Alguns apoiantes do antigo presidente, incluindo aqueles que o serviramestão percebendo que enalteceram um homem que os despreza. Eles reconhecem o vigarista mentiroso cuja prioridade continua sendo aumentar sua fortuna enquanto o mundo enfrenta hostilidades e catástrofes sem precedentes.

Trump continua sendo o vendedor de uma cura falsa para sua visão exagerada e deteriorada do país.

O conceito de fraude não captura a profundidade de suas atividades criminosas e os danos em seu rastro, particularmente para aqueles que permanecem fascinados. A divisão que ele gerou continuará, mas a vida de enganos e conflitos amargos de Trump está pesando sobre ele. Nenhuma quantidade de atrasos legais, torções de braço, subornos ou perdões o protegerá de pagar o preço de seu golpe.

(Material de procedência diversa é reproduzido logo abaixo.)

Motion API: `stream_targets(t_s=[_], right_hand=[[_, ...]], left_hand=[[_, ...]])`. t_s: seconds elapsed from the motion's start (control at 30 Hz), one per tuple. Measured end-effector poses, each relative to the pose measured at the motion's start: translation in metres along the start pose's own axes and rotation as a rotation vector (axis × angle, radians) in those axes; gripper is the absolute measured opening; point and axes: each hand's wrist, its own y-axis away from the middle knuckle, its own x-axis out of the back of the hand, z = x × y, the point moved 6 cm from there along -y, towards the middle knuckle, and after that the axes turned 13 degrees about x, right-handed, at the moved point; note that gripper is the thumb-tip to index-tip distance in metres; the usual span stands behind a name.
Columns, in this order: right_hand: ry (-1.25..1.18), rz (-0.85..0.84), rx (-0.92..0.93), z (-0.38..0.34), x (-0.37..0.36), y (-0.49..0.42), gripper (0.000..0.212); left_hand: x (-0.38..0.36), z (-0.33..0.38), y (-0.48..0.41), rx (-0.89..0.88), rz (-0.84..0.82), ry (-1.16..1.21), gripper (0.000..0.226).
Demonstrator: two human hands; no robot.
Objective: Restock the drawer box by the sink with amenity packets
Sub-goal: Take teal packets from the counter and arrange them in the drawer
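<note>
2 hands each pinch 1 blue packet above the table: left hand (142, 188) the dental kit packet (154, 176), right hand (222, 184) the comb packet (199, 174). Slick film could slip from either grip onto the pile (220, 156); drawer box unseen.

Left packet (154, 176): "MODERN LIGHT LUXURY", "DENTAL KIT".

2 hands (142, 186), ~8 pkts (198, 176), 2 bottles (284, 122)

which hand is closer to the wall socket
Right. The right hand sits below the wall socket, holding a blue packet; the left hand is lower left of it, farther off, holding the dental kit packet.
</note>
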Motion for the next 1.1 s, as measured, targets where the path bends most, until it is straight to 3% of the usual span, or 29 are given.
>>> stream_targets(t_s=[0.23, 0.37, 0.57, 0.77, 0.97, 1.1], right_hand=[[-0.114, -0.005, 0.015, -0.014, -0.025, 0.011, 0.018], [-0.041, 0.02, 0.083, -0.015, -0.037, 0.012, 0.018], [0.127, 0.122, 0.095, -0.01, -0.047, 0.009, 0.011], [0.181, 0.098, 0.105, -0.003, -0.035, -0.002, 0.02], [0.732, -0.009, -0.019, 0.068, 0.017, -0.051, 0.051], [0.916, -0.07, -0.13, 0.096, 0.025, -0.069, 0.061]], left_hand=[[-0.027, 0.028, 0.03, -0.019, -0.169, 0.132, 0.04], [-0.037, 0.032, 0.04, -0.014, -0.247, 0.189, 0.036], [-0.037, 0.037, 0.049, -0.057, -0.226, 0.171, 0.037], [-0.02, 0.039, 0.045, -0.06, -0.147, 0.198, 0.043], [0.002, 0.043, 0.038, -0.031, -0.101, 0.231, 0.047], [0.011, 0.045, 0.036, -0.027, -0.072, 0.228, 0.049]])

À beira da sentença com uma suíte prisional em seu horizonte, Trump está indignado por não poder evitar o pesadelo legal e pessoal que o aguarda. E, apesar do sucesso aparente de sua campanha atual, suas pontes estão começando a queimar. Se ele perder a eleição presidencial de novembro, seus facilitadores de Washington rapidamente fingirão que nunca o apoiaram.

Seu esforço frenético para se salvar é inútil e, como todos os golpistas, seu castelo de cartas acabará caindo. Sabendo que seu mundo de fantasia pode ruir, ele está previsivelmente aumentando sua retórica hostil e abusiva, afirmando furiosamente que é um cidadão cumpridor da lei e justo, difamado por seus inimigos.

Trump, o mestre usuário e abusador, faz a defesa desesperada de sua laia – que ele é uma vítima inocente. Continuando com seu balbucio extravagante, Don the Con insiste que ele é um grande líder e a única pessoa capaz de guiar os EUA para fora da escuridão em direção a um futuro brilhante.

Se você acredita nisso, tenho uma ponte para lhe vender.

As opiniões expressas neste artigo são do autor e não refletem necessariamente a posição editorial da Al Jazeera.